Please note that the following document, although believed to be correct at the time of issue, may not represent the current position of the CRA.
Prenez note que ce document, bien qu'exact au moment émis, peut ne pas représenter la position actuelle de l'ARC.
Please note that the following document, although believed to be correct at the time of issue, may not represent the current position of the Department.
Prenez note que ce document, bien qu'exact au moment émis, peut ne pas représenter la position actuelle du ministère.
Principal Issues: Whether a Canadian taxpayer who pays timber royalties to a non-resident’s agent without deducting and remitting Part XIII tax may be liable for Part XIII tax where the non-resident's agent fails to remit Part XIII tax to the Receiver General?
Position: Yes, even though assessments will normally be raised by the Department against the agent, in case of non compliance, the Canadian taxpayer may be assessed under subsections 215(1) and (6) of the Act, in certain situations.

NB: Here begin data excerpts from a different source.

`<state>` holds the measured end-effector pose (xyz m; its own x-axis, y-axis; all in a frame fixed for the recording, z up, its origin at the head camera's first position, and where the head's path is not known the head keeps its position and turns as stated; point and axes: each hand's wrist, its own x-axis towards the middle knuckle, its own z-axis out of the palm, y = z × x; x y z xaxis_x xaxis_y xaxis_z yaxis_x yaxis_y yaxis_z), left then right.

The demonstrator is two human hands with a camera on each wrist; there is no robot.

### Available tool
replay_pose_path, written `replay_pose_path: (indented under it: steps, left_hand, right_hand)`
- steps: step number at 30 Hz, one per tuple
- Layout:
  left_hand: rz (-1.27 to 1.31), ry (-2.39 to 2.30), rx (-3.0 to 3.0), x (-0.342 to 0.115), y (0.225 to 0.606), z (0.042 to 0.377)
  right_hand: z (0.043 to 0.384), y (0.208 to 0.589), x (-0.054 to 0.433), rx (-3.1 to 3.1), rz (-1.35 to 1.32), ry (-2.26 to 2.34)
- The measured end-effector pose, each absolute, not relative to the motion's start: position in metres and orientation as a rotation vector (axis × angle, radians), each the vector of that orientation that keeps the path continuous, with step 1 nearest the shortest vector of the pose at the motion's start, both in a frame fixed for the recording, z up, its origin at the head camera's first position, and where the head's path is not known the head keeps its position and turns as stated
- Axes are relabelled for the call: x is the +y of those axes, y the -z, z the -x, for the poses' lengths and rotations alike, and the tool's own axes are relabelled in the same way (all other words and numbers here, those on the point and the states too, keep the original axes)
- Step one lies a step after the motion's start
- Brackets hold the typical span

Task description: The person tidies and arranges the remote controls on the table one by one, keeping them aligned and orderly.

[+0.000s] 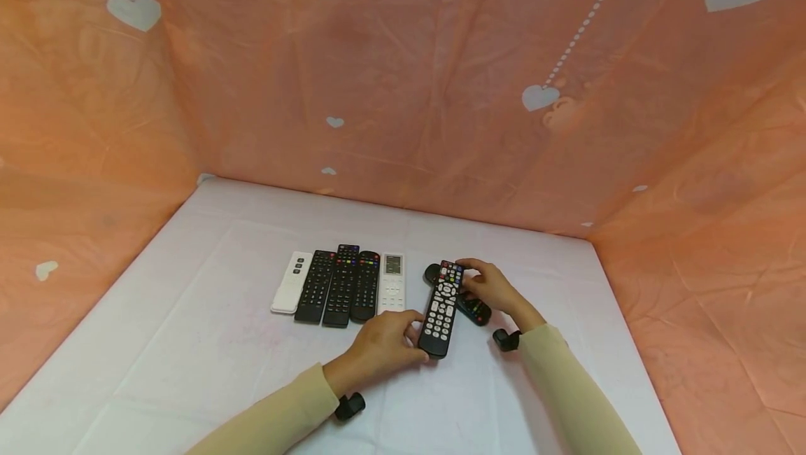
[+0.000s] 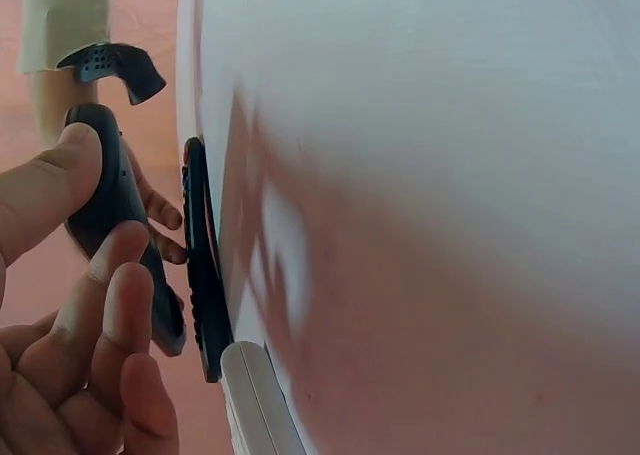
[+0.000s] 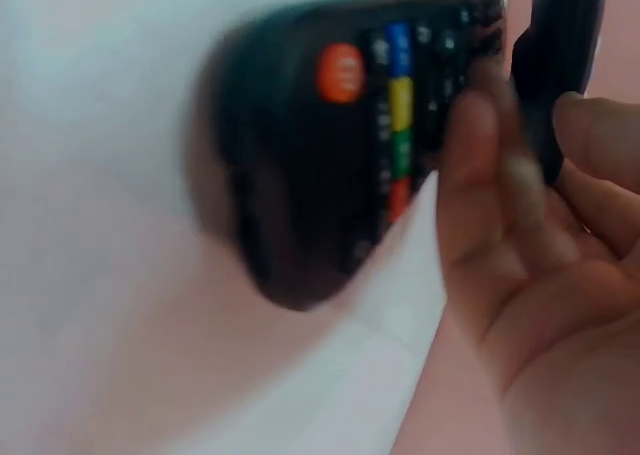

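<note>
A black remote control (image 1: pixel 441 309) with white buttons and a few coloured ones is held tilted above the table. My left hand (image 1: pixel 384 339) pinches its near end, thumb on one side and fingertips on the other. At its far end my right hand (image 1: pixel 494 287) grips the edge between thumb and fingers. Beneath it a second black remote (image 1: pixel 476 310) lies slantwise on the table, partly hidden by the held one and my right hand. The right wrist view shows this lying remote's red button and coloured keys close to my fingers, somewhat blurred.
Left of my hands, several remotes lie side by side: a slim white one (image 1: pixel 294 283), black ones such as the long one (image 1: pixel 342 287), and a white one with a screen (image 1: pixel 393 280). A white cloth (image 1: pixel 189 343) covers the table; orange curtains (image 1: pixel 378 91) enclose it.
</note>
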<state>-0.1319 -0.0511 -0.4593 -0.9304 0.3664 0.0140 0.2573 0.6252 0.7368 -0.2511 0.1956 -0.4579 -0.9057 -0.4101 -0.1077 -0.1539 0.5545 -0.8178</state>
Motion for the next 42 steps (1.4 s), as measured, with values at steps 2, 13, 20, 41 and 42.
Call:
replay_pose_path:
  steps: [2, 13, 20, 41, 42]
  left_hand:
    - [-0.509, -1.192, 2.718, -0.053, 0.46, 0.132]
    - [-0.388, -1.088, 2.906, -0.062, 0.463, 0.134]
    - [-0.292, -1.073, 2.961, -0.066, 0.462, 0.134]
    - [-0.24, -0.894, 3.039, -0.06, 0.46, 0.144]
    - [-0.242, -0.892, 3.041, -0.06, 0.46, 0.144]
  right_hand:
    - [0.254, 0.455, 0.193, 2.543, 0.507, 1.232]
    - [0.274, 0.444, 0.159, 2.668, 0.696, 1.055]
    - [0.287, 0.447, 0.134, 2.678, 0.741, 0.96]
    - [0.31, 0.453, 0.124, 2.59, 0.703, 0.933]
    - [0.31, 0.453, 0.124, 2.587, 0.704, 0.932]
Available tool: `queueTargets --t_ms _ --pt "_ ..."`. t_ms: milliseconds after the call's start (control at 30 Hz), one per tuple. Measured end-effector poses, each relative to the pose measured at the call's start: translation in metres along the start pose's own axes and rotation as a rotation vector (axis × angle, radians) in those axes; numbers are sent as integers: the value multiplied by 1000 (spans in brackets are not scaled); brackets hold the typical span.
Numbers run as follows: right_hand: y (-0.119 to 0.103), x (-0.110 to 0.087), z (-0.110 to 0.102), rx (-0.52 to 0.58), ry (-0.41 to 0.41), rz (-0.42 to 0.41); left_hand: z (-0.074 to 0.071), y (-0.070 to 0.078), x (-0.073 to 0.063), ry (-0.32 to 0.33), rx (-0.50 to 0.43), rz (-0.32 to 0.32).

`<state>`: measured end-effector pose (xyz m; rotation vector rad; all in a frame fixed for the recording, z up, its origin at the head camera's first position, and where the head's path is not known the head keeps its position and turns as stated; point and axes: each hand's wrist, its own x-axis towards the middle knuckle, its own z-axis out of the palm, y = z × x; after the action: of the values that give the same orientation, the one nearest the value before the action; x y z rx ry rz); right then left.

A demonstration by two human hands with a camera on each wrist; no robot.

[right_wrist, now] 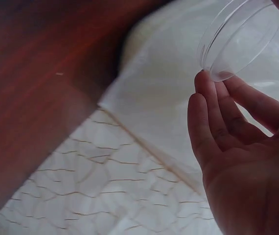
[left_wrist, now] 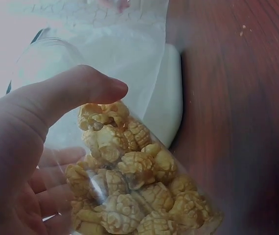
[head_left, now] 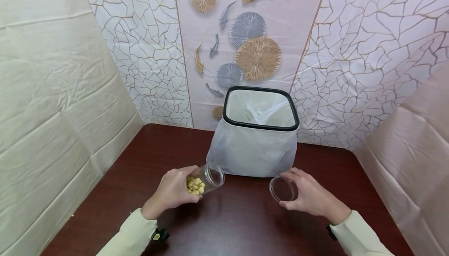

Reasons: Precedent in Curragh Inc. v. Her Majesty the Queen, 94 DTC 1894 (TCC).
XXXXXXXXXX 5-980575
Marie-Marthe Gagnon
December 21, 1998
Dear Sir:
Re: Timber Royalties
This is in reply to your letter of February 26, 1998, in which you requested information regarding the obligation to withhold Part XIII tax under subsection 215(1) of the Income Tax Act (hereafter the “Act”). We apologize for the delay in responding to your letter.
FACTS
Mr. A, a non-resident who does not carry on business in Canada, is the owner of a woodland situated in Canada. A Canadian lumber corporation (hereafter “Canco”) has obtained a 20 year contract which allows it to cut the trees on this land. Canco would make annual timber royalty payments directly to Mr. A.
Mr. A’s Canadian representative has requested that Canco does not withhold Part XIII tax on these payments since Mr. A has a non-resident tax number (NRYxxxxxxx).
QUESTIONS
1. Does Canco have the obligation to withhold Part XIII tax with respect to the timber royalty payments if it makes these particular payments directly to Mr. A?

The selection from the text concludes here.